Making wise choices to win | Sunday Observer

Making wise choices to win

Each day, we make countless choices. Life is full of hard choices and the bigger they are and the more options we have, the harder they get. Which business degree should I do? What movie should I watch? What should I eat for dinner? Which TV channel should I watch? The ability to make the right choice is a critical life skill. One thing in common in every successful individual is the quality of choices made.

We tend to react very quickly when presented with two options, especially when one is seemingly better. When presented with more than two options, though, we choke up. Practice, experience, and rule of thumb can help us make those split-second decisions which we are forced to make when encountering daily challenges.

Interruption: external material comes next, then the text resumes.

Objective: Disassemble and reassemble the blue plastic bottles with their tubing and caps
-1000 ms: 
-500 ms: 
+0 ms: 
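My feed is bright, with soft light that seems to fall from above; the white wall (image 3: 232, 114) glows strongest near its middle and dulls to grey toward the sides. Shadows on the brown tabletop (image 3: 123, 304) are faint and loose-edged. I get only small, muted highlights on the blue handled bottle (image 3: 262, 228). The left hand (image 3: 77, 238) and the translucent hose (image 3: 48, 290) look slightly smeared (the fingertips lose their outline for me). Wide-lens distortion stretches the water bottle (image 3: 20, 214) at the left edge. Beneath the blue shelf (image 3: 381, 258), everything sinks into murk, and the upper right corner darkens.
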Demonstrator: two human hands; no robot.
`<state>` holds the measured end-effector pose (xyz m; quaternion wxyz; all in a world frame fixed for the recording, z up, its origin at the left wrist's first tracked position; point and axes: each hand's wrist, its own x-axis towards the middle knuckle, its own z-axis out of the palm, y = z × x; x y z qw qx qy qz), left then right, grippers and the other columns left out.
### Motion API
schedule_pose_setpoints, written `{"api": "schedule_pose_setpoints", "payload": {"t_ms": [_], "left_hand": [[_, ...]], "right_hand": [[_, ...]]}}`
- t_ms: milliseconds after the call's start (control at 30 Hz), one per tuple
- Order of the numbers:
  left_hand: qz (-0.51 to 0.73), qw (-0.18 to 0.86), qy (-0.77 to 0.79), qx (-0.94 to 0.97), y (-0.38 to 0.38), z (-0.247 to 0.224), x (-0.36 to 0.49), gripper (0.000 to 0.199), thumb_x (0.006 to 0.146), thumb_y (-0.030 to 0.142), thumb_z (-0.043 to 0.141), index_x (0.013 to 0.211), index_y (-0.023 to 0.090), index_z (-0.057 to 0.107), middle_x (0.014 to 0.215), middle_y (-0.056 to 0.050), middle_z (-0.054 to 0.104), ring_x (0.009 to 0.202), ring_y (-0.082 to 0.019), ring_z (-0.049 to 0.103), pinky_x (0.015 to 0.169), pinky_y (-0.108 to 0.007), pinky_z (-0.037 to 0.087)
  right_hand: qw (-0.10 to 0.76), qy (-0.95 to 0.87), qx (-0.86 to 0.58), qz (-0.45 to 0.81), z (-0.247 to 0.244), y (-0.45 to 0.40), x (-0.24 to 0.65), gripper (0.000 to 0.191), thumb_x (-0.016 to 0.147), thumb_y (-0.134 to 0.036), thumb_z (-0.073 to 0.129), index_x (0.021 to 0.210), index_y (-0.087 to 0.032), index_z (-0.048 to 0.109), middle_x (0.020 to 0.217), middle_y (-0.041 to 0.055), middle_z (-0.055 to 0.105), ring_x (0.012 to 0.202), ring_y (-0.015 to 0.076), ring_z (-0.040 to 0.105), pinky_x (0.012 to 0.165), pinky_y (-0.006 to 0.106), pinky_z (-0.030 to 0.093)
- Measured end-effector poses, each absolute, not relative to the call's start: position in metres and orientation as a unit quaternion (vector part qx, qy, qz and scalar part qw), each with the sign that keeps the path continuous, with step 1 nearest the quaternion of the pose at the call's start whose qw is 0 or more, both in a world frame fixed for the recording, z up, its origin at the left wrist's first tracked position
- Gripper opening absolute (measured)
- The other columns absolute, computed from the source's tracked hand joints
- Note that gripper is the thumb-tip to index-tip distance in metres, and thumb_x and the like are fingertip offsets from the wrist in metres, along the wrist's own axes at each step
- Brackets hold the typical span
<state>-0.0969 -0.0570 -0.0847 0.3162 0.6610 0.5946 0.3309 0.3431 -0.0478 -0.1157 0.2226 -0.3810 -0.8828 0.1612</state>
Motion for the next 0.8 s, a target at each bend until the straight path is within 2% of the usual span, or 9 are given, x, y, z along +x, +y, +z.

Fortunately, we don’t make do-or-die decisions very frequently – we usually have the luxury of working through a decision with acute evaluation of each choice – but when looking back, we will all realise that we have made wrong choices along the journey. The question is; do we really make use of the time available to make the best choice possible.

The old chestnut of decision-making is the list of pros and cons. You make two columns on a piece of paper and write down all the positive things that will come of making a choice in one column and all the negative things in the other. In the end, the side with the most entries wins.

Tunnel vision

But this principle doesn’t take into account the different weight that each positive or negative might have and the probability of making the selected choice work to achieve the end game. If one of your pros is ‘will make a million rupees’ and one of your cons is ‘might get a hangnail’, they don’t exactly cancel each other out. So making choices demands sharp skills; higher the level of skill you have, greater the level and probability of success you can achieve.

Working through a big decision can give us a kind of tunnel vision, where we get so focused on the immediate consequences of the decision at hand that we don’t think about the eventual outcomes we expect.

Sri Lankans make decisions quickly, even when lacking information, tend to be more satisfied with their decisions. People who ‘go with their gut’ are actually trusting the work their unconscious mind has already done, rather than second-guessing it and relying on their conscious mind’s much more limited ability to deal with complex situations.

Whatever process you use to arrive at your decision, your satisfaction with your decision will depend largely on whether you claim ownership of your choices. If you feel pressured into a choice or not in control of the conditions, you’ll find even positive outcomes coloured negatively.

On the other hand, taking full responsibility for your choices can make even failure feel like success – you’ll know you did your best and you will have gained valuable experience. Making the right choices at the right time and making those selected choices work with focus and commitment bring definite success.